> About this task
In the entries below, find the line with "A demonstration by" and the line with "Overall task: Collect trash". Return those two lines and all lines between them, exactly.

> Supplied material
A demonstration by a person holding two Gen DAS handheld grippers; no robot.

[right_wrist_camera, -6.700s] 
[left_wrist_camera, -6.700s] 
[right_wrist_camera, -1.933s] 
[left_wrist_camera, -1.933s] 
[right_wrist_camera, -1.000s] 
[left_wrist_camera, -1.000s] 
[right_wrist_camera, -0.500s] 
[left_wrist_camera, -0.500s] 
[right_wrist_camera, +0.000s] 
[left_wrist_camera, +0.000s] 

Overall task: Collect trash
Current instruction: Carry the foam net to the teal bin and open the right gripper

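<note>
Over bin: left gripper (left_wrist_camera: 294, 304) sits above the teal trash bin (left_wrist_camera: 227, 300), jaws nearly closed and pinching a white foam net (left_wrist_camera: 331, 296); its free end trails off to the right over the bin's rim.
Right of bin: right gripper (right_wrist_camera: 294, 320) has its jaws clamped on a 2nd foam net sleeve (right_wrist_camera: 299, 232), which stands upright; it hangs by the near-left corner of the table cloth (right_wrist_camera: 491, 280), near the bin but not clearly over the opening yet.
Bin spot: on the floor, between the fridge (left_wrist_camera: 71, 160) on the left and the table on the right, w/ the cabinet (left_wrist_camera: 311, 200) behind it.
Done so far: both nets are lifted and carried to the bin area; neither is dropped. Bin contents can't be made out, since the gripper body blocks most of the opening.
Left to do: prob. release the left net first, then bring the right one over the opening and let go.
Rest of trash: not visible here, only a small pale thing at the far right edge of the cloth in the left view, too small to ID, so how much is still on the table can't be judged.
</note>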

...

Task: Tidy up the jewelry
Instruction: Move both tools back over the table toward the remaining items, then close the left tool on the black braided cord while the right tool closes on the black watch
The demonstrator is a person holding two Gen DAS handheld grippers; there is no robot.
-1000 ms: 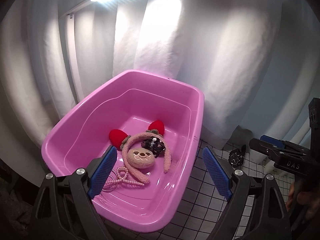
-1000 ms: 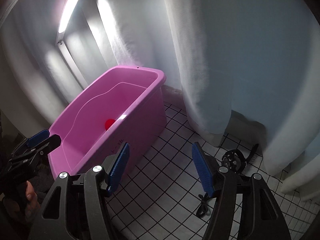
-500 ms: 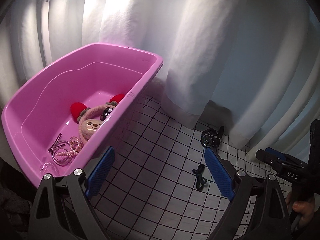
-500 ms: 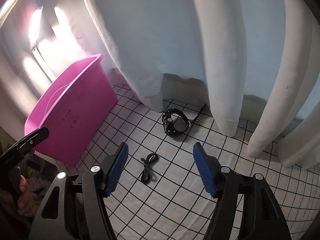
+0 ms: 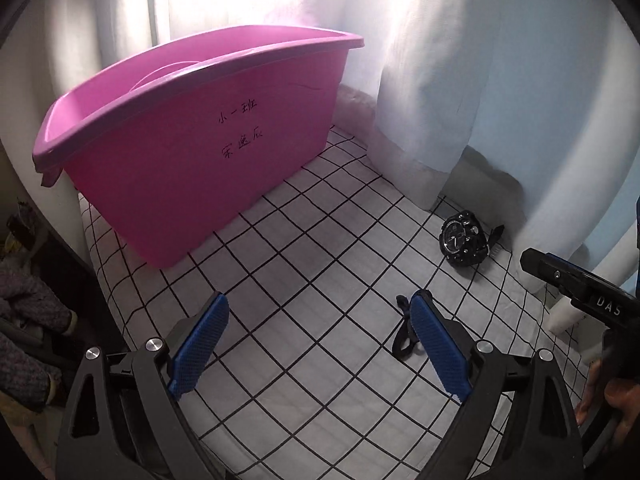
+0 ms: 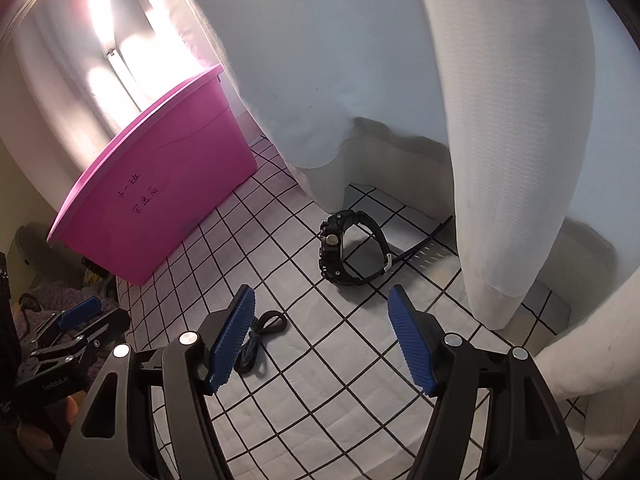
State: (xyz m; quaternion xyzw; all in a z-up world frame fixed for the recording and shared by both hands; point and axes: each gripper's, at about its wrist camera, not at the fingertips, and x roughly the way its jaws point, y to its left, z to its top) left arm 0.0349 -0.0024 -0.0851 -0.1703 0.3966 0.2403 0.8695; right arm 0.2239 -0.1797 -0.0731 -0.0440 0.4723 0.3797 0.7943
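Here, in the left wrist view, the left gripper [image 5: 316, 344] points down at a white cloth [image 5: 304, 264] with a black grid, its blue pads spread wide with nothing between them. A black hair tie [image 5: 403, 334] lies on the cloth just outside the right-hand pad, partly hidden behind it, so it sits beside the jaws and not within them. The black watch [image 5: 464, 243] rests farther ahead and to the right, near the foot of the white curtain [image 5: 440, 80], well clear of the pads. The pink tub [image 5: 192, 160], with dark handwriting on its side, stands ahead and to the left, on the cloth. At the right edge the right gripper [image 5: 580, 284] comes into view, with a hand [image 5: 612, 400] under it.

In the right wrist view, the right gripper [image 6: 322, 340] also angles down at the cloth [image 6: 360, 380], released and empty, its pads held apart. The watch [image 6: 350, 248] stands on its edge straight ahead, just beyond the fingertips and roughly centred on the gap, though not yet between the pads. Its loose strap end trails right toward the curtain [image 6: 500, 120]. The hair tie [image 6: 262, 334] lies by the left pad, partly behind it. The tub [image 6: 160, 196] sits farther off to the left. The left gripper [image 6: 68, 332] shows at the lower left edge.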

> Response area
A demonstration by a person holding two Gen DAS handheld grippers; no robot.

[right_wrist_camera, -6.700s] 
[left_wrist_camera, -6.700s] 
[right_wrist_camera, -1.933s] 
[left_wrist_camera, -1.933s] 
[right_wrist_camera, -1.000s] 
[left_wrist_camera, -1.000s] 
[right_wrist_camera, -0.500s] 
[left_wrist_camera, -0.500s] 
[right_wrist_camera, +0.000s] 
[left_wrist_camera, +0.000s] 

Overall task: Collect trash

The exercise has been carried out completely.